#### WHAT IS EXPECTED:
What is needed here is an exact repetition of the records below, beginning at the line that has "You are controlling" and stopping after the line that has "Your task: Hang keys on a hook".

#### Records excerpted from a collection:
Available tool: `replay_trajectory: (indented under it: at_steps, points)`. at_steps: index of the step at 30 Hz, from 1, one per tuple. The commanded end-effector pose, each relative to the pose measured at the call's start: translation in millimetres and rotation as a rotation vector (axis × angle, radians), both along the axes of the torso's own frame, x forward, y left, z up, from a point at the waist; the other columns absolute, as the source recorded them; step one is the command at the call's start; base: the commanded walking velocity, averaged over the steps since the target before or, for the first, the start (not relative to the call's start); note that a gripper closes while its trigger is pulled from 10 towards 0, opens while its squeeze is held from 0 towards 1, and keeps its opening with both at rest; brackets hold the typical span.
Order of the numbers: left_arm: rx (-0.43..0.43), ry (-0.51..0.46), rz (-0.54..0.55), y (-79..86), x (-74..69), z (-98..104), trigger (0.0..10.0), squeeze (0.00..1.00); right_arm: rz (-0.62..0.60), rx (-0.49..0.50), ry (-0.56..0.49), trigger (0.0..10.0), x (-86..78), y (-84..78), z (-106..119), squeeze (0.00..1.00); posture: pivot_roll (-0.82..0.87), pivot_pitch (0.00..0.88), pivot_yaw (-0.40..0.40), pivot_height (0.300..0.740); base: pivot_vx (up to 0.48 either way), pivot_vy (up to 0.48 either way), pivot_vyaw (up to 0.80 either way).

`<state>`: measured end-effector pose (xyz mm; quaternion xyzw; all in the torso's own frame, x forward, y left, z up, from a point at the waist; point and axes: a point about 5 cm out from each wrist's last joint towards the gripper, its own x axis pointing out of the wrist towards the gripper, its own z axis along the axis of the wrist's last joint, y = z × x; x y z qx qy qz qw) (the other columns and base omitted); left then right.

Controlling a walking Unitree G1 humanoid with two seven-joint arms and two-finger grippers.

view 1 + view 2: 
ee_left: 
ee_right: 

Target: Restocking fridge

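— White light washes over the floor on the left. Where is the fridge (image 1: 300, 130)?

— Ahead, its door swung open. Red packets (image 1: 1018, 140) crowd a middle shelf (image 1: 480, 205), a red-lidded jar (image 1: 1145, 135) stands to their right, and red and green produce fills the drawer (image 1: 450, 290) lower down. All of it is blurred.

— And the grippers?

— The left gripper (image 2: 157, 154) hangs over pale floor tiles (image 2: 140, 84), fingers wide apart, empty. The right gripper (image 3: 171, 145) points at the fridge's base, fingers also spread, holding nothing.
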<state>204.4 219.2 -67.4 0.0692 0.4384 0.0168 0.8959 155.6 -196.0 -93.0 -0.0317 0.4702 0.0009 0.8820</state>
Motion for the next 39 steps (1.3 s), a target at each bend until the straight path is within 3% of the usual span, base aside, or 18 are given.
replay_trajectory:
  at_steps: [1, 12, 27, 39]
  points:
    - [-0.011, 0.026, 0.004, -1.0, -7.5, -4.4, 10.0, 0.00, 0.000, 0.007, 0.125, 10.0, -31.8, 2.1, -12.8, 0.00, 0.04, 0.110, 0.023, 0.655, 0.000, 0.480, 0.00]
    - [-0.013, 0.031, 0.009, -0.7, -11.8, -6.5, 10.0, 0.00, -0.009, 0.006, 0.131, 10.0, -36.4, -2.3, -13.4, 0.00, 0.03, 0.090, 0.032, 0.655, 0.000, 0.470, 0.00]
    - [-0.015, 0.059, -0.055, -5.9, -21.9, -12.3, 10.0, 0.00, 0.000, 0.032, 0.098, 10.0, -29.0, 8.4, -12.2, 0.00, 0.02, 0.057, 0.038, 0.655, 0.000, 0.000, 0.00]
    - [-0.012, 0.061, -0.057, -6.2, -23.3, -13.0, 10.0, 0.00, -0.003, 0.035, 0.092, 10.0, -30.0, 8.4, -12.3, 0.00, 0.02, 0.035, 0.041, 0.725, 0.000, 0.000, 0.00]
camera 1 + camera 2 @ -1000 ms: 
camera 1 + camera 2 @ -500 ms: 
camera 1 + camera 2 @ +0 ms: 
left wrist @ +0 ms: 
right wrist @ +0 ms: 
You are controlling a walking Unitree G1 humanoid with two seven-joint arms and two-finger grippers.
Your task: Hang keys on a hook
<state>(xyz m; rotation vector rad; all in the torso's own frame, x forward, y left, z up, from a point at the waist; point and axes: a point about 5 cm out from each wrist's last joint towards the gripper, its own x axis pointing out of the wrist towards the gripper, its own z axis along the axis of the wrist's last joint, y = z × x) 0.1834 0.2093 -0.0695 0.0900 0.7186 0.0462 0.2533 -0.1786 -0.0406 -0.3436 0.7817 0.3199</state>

#### COMPLETED EXERCISE:
You are controlling a walking Unitree G1 humanoid with two seven-joint arms and two-finger grippers.
Your task: Hang keys on a hook

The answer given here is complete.